Facing the continued challenge of differentiating its brand from those of other cannabis producers and retailers, Canopy announced two moves designed to make its products synonymous with luxury.
Canopy’s first choice was teaming up with venerable high-end department store Holt Renfrew (once furriers to the British Monarchy) to create a line of holiday-themed cannabis accessories.
These accessories will be sold via 19+ pop-up shops inside Holt Renfrew locations in Toronto and Vancouver—though they will be conspicuously absent from Holt Renfrew’s former Art Deco headquarters in Montreal.
(This is likely due to concern about running afoul of Quebec’s notably strict laws against the sale of products bearing images or words associated with cannabis, as well as laws demanding smoking implements be hidden from sight until patrons ask about them.)
Rolling trays and bud jars decorated with Holt Renfrew’s “winter-wonderland” themed Holiday Toile print will be the first new products to expect from the partnership. These will be sold alongside “a curated selection of Tokyo Smoke‘s best selling design and fashion forward accessories.”
At the same time, the company is in negotiations with a winning recreational lottery license applicant to open a Tokyo Smoke franchise at Toronto’s One Bloor Street East, at the corner of Yonge—virtually the epicentre of Toronto’s luxury shopping district.
The address is a significant step up for cannabis retail applicant 11180673 Canada Inc., who first came to prominence winning the Ontario retail lottery with a proposed site at the recently raided location of notorious scofflaw dispensary CAFE, which police and bylaw officers barricaded with concrete blocks this past summer.

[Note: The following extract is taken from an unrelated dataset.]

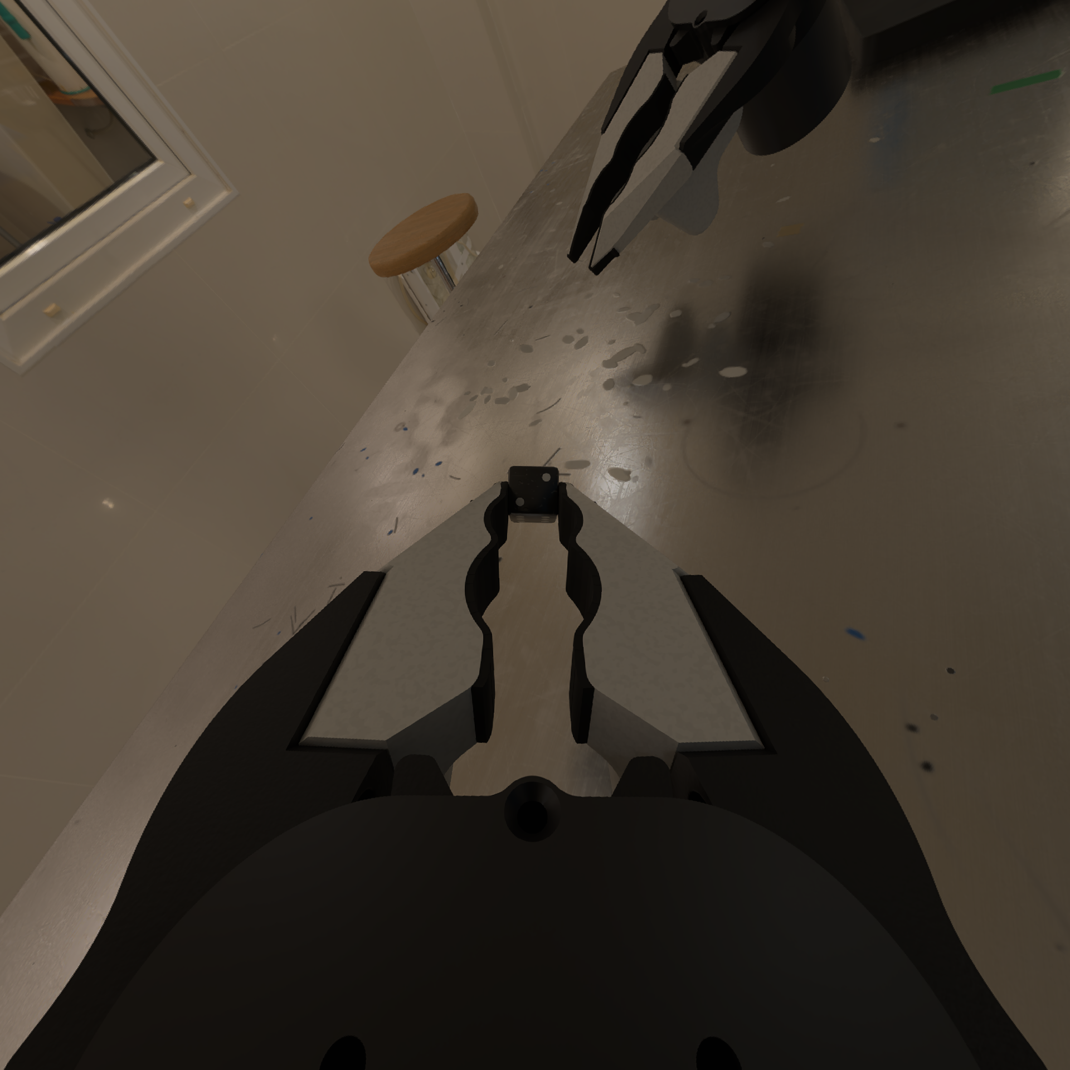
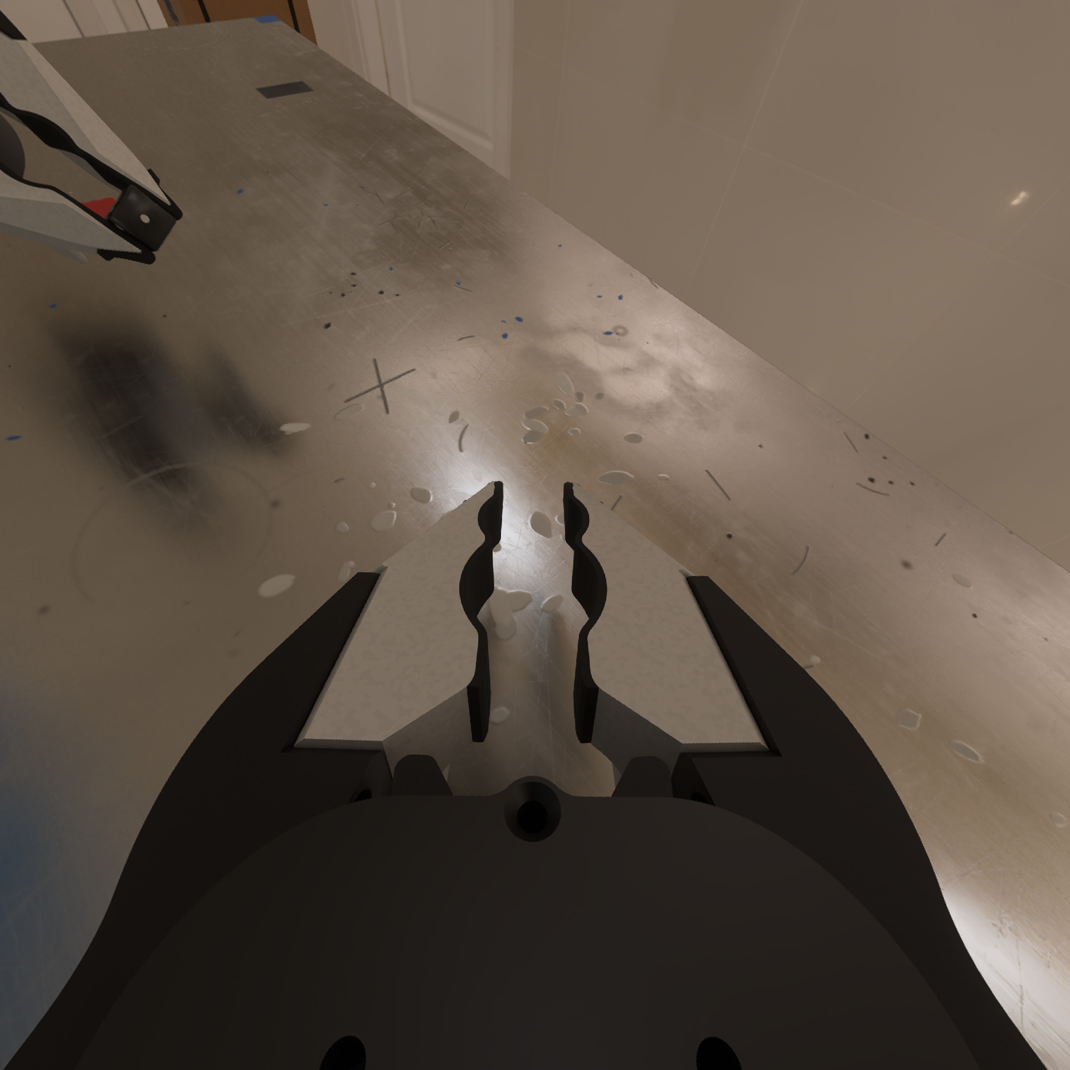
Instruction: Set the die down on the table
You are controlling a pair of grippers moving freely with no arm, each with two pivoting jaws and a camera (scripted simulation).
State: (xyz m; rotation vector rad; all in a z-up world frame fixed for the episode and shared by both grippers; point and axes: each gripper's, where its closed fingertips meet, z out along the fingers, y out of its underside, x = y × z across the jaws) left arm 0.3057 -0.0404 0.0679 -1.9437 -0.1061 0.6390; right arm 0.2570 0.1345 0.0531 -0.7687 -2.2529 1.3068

11180673 Canada Inc. owner Robert Heydon, a TV and film producer, stressed in August that he had “no connection” to the CAFE dispensary or its owners and had never met them.
At the time, he would not explain how he chose the address, or knew landlord Ali Gillani, formerly CEO of a company cofounded by ace counterfeiter turned CAFE cofounder Wesley Weber.
By shifting from the controversial location of a defiant illicit dispensary to one of the most expensive retail areas on the continent, Heydon—with assistance from Tokyo Smoke and Canopy—could trade the veneer of the legacy market for a position at the crossroads of commerce in Toronto.
Should both ventures succeed, the one-two punch of a Holt Renfrew partnership and a retail space in the centre of Toronto’s shopping district may help Tokyo Smoke continue to position itself as a high-end adult-use brand.